BEGIN Recorded data

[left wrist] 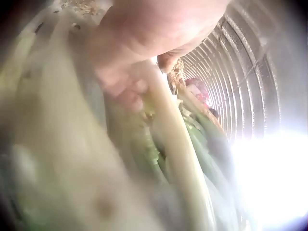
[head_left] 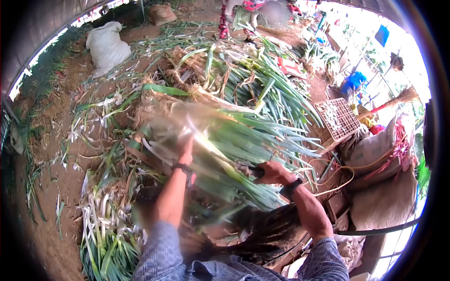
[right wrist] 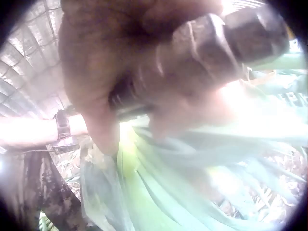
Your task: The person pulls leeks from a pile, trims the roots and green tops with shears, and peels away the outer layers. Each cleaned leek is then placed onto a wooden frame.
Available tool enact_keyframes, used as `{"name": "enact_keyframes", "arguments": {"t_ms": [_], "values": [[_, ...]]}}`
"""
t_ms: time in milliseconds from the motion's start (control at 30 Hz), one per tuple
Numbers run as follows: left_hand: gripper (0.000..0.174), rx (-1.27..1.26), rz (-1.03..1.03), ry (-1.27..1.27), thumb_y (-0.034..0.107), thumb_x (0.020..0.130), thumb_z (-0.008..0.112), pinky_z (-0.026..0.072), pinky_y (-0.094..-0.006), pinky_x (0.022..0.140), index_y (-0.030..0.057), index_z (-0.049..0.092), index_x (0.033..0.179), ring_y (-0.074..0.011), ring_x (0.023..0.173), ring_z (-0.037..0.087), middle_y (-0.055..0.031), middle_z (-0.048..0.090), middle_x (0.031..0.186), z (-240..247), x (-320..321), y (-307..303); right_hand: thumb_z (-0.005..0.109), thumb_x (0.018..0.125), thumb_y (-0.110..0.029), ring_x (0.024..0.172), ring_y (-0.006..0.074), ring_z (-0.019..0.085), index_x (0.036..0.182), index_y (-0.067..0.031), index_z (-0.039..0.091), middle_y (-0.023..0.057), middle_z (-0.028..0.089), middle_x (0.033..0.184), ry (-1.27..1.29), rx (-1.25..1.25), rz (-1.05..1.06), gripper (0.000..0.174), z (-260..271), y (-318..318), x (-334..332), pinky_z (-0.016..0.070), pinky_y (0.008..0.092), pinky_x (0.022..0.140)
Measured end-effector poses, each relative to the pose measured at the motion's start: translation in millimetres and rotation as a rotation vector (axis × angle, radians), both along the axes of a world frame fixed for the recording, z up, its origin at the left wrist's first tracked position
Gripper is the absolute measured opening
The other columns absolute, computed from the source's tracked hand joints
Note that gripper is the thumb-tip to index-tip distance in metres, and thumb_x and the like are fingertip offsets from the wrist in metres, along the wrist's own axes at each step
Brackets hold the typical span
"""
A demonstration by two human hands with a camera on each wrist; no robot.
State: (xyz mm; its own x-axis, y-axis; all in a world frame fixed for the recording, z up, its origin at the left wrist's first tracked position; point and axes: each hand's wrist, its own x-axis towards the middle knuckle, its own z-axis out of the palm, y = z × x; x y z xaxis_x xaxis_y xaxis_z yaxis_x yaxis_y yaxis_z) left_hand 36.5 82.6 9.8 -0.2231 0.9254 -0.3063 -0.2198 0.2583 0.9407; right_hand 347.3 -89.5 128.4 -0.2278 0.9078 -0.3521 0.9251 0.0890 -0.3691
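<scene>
My left hand (head_left: 186,146) curls round the pale stalk of a long green onion (head_left: 208,149) over the middle of the pile. In the left wrist view, the fingers (left wrist: 129,91) wrap this white stalk (left wrist: 175,139) near its upper end. My right hand (head_left: 273,172) grips a dark tool (head_left: 251,169) with a ridged, thick handle, its front end reaching toward the stalk; its kind cannot be told. Right by that hand in the right wrist view, green leaves (right wrist: 159,192) spread out below the tool handle (right wrist: 192,45). Blur hides the onion's root end.
A large heap of green onions (head_left: 281,100) lies ahead. Whiter, trimmed-looking onions (head_left: 105,220) lie at lower left. To the right stand a plastic crate (head_left: 336,117), full sacks (head_left: 375,150) and a looped yellow hose (head_left: 349,173). A white sack (head_left: 108,47) and another person (head_left: 239,9) are farther off.
</scene>
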Motion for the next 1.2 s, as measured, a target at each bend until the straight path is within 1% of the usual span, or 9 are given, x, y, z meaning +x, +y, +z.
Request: {"name": "enact_keyframes", "arguments": {"t_ms": [167, 300, 333, 467, 567, 667, 800, 1000, 1200], "values": [[0.034, -0.145, -0.083, 0.011, 0.034, 0.084, 0.075, 0.0573, -0.0327, 0.050, 0.0067, 0.069, 0.104, -0.0200, 0.069, 0.069, -0.0085, 0.070, 0.089, 3.5, -0.1, 13.8, 0.076, 0.072, -0.042, 0.084, 0.0334, 0.067, 0.100, -0.0102, 0.070, 0.0136, 0.071, 0.089, 0.060, 0.076, -0.042, 0.043, 10.9, 5.4, -10.1, 0.0524, 0.0439, 0.076], [0.030, -0.068, -0.166, -0.004, 0.030, 0.083, 0.075, 0.0558, -0.0333, 0.049, 0.0061, 0.069, 0.100, -0.0210, 0.064, 0.069, -0.0096, 0.071, 0.086, -2.9, 5.9, 8.9, 0.079, 0.072, -0.041, 0.081, 0.0332, 0.067, 0.097, -0.0090, 0.068, 0.0141, 0.069, 0.084, 0.081, 0.166, -0.066, 0.042, 0.9, 16.7, -16.3, 0.0517, 0.0447, 0.073], [0.027, -0.109, -0.221, 0.061, 0.026, 0.084, 0.074, 0.0574, -0.0350, 0.061, 0.0076, 0.067, 0.103, -0.0206, 0.073, 0.069, -0.0077, 0.070, 0.090, 7.2, 6.7, 5.0, 0.079, 0.072, -0.041, 0.081, 0.0334, 0.066, 0.098, -0.0090, 0.068, 0.0143, 0.069, 0.084, 0.075, 0.180, -0.057, 0.042, -1.1, 18.3, -18.3, 0.0516, 0.0447, 0.073], [0.028, 0.042, -0.377, -0.414, 0.021, 0.086, 0.070, 0.0539, -0.0387, 0.085, 0.0097, 0.063, 0.111, -0.0209, 0.097, 0.065, -0.0039, 0.068, 0.102, -13.4, 12.1, -31.5, 0.078, 0.071, -0.040, 0.082, 0.0343, 0.067, 0.097, -0.0090, 0.068, 0.0153, 0.069, 0.085, 0.092, 0.156, -0.079, 0.042, 6.5, 24.5, -26.5, 0.0517, 0.0449, 0.073], [0.026, -0.046, -0.483, -0.483, 0.019, 0.088, 0.065, 0.0551, -0.0410, 0.084, 0.0075, 0.062, 0.111, -0.0233, 0.094, 0.066, -0.0074, 0.066, 0.108, -35.8, 1.9, -38.3, 0.078, 0.071, -0.041, 0.082, 0.0350, 0.067, 0.098, -0.0094, 0.068, 0.0155, 0.069, 0.084, 0.094, 0.145, -0.063, 0.043, 2.5, 23.5, -22.5, 0.0519, 0.0452, 0.074], [0.025, -0.079, -0.424, -0.413, 0.017, 0.088, 0.062, 0.0556, -0.0423, 0.084, 0.0061, 0.062, 0.111, -0.0243, 0.094, 0.067, -0.0093, 0.066, 0.107, -27.4, 5.5, -55.3, 0.077, 0.071, -0.042, 0.082, 0.0355, 0.067, 0.097, -0.0098, 0.068, 0.0157, 0.069, 0.084, 0.060, 0.171, -0.105, 0.042, 3.3, 21.8, -26.8, 0.0522, 0.0457, 0.073], [0.027, 0.013, -0.622, -0.397, 0.016, 0.086, 0.059, 0.0561, -0.0399, 0.082, 0.0056, 0.062, 0.111, -0.0238, 0.093, 0.067, -0.0085, 0.067, 0.104, -15.1, 18.9, -77.0, 0.076, 0.072, -0.042, 0.082, 0.0358, 0.067, 0.097, -0.0099, 0.068, 0.0155, 0.070, 0.085, 0.077, 0.238, -0.076, 0.041, 24.2, 16.1, -43.7, 0.0528, 0.0464, 0.073], [0.031, -0.022, -0.698, -0.466, 0.025, 0.089, 0.055, 0.0552, -0.0394, 0.085, 0.0062, 0.062, 0.112, -0.0238, 0.095, 0.068, -0.0087, 0.068, 0.103, 11.4, 21.9, -89.0, 0.074, 0.075, -0.042, 0.078, 0.0355, 0.068, 0.096, -0.0105, 0.069, 0.0151, 0.070, 0.082, 0.062, 0.273, -0.092, 0.038, 25.3, 16.3, -48.5, 0.0537, 0.0466, 0.071], [0.034, -0.004, -0.740, -0.391, 0.029, 0.090, 0.052, 0.0527, -0.0401, 0.089, 0.0060, 0.063, 0.112, -0.0256, 0.098, 0.067, -0.0095, 0.069, 0.105, -19.7, 20.6, -79.7, 0.074, 0.075, -0.040, 0.077, 0.0350, 0.068, 0.094, -0.0102, 0.069, 0.0144, 0.070, 0.081, 0.111, 0.312, -0.148, 0.036, 22.0, 13.7, -43.6, 0.0536, 0.0464, 0.070]]}}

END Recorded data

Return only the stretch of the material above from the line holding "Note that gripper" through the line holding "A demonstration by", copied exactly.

▶ Exercise solution:
Note that gripper is the thumb-tip to index-tip distance in metres, and thumb_x and the like are fingertip offsets from the wrist in metres, along the wrist's own axes at each step
Brackets hold the typical span
"""
A demonstration by two human hands with a camera on each wrist; no robot.

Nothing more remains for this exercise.